Search the material below for lines containing the string "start", and copy every one you find.

---*---

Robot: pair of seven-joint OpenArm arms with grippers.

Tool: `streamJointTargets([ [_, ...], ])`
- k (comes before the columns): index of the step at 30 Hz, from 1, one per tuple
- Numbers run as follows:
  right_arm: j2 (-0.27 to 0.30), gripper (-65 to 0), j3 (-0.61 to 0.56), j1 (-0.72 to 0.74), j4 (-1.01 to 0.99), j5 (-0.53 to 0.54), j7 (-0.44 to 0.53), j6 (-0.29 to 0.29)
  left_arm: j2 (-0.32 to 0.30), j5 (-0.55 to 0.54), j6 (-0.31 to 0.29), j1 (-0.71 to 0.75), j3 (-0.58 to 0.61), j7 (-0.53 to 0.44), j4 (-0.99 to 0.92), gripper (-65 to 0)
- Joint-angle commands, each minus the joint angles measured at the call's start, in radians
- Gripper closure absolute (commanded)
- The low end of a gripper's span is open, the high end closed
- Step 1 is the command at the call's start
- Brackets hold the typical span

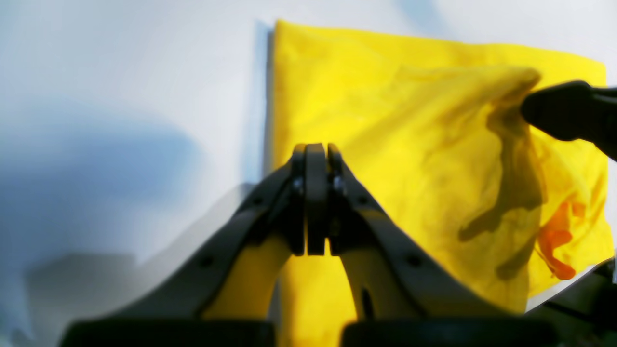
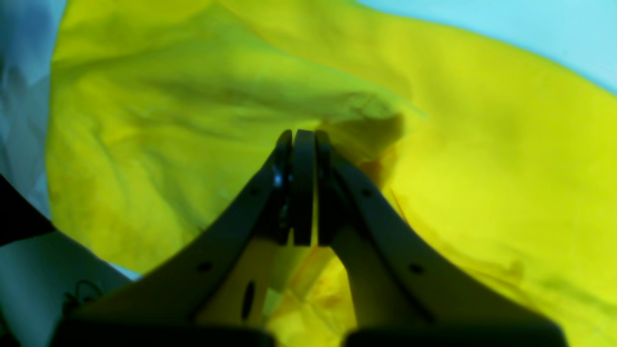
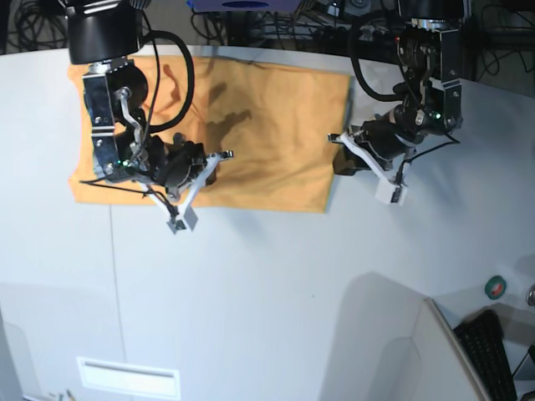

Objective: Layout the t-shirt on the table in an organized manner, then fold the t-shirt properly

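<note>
The orange-yellow t-shirt (image 3: 267, 109) lies spread across the far part of the table (image 3: 276, 284). My right gripper (image 3: 224, 155) is over the shirt's near middle, shut on a pinch of the cloth. In the left wrist view that fold of the t-shirt (image 1: 434, 159) rises in a peak to the right gripper (image 1: 530, 108). In the right wrist view, the cloth (image 2: 168, 120) bunches at the right gripper (image 2: 302, 132). My left gripper (image 3: 336, 139) hovers at the shirt's right edge, shut, with nothing seen between the closed tips of the left gripper (image 1: 315, 147).
A thin dark seam (image 3: 117, 292) runs down the tabletop on the left. A green tape roll (image 3: 496, 286) and a keyboard (image 3: 493, 351) sit at the lower right, beside a raised white panel (image 3: 401, 351). Cables crowd the back edge (image 3: 276, 25).
</note>
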Motion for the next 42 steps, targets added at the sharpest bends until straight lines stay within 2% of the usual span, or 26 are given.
streamJointTargets([
  [1,0.001,0.0,0.001,0.018,-0.015,0.003,0.014,0.006,-0.010,-0.006,-0.004,-0.030,0.001,-0.008,-0.029,0.0],
  [3,0.004,0.0,0.002,0.021,-0.064,0.003,0.024,0.006,-0.008,-0.006,-0.004,-0.076,0.002,-0.025,-0.127,0.0],
  [7,0.017,0.0,0.002,0.011,-0.074,0.003,0.058,0.006,-0.010,-0.006,-0.004,-0.111,0.004,-0.172,-0.245,0.0],
  [8,0.017,0.0,0.002,0.010,-0.074,0.005,0.057,0.006,-0.010,-0.006,-0.004,-0.110,0.004,-0.183,-0.242,0.0],
  [13,0.017,0.0,-0.004,-0.015,-0.018,0.005,0.057,0.006,-0.008,-0.014,-0.004,-0.068,0.004,-0.189,-0.149,0.0],
  [15,0.014,0.0,-0.006,-0.035,0.042,0.005,0.057,0.006,0.010,-0.006,-0.004,-0.056,0.008,-0.189,-0.110,0.0],
  [19,0.014,0.0,-0.007,-0.024,0.050,0.005,0.057,0.006,0.021,-0.005,-0.004,-0.094,0.077,-0.194,-0.178,0.0],
  [23,0.020,0.0,0.005,0.039,-0.081,0.005,0.072,0.006,0.026,-0.005,-0.002,-0.139,0.083,-0.240,-0.278,0.0],
  [25,0.032,0.0,0.047,0.065,-0.139,0.005,0.096,0.006,0.023,-0.006,-0.002,-0.142,0.083,-0.292,-0.288,0.0],
  [27,0.038,0.0,0.080,0.068,-0.136,0.006,0.096,0.006,0.018,-0.013,-0.002,-0.131,0.083,-0.302,-0.251,0.0],
  [29,0.041,0.0,0.096,0.056,-0.073,0.006,0.080,0.006,0.015,-0.013,-0.002,-0.102,0.082,-0.295,-0.182,0.0],
  [32,0.041,0.0,0.139,-0.004,0.085,0.006,0.015,0.006,-0.031,-0.014,-0.004,-0.024,0.082,-0.298,-0.063,0.0],
  [36,0.035,0.0,0.323,-0.099,0.265,0.014,-0.022,0.010,-0.102,-0.016,-0.007,0.110,0.025,-0.325,0.057,0.0],
  [39,0.044,0.0,0.459,-0.134,0.282,0.115,-0.025,0.012,-0.102,-0.016,-0.007,0.176,-0.073,-0.405,0.043,0.0],
  [40,0.064,0.0,0.498,-0.147,0.272,0.154,-0.026,0.012,-0.106,-0.016,-0.009,0.185,-0.099,-0.425,0.022,0.0],
  [42,0.103,-20.0,0.551,-0.167,0.239,0.232,-0.042,0.012,-0.111,-0.016,-0.009,0.188,-0.144,-0.441,-0.024,0.0],
])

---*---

§ **REPLY TO THE TASK**
- Joint-angle commands, each minus the joint angles measured at the call's start, in radians
- Step 1 is the command at the call's start

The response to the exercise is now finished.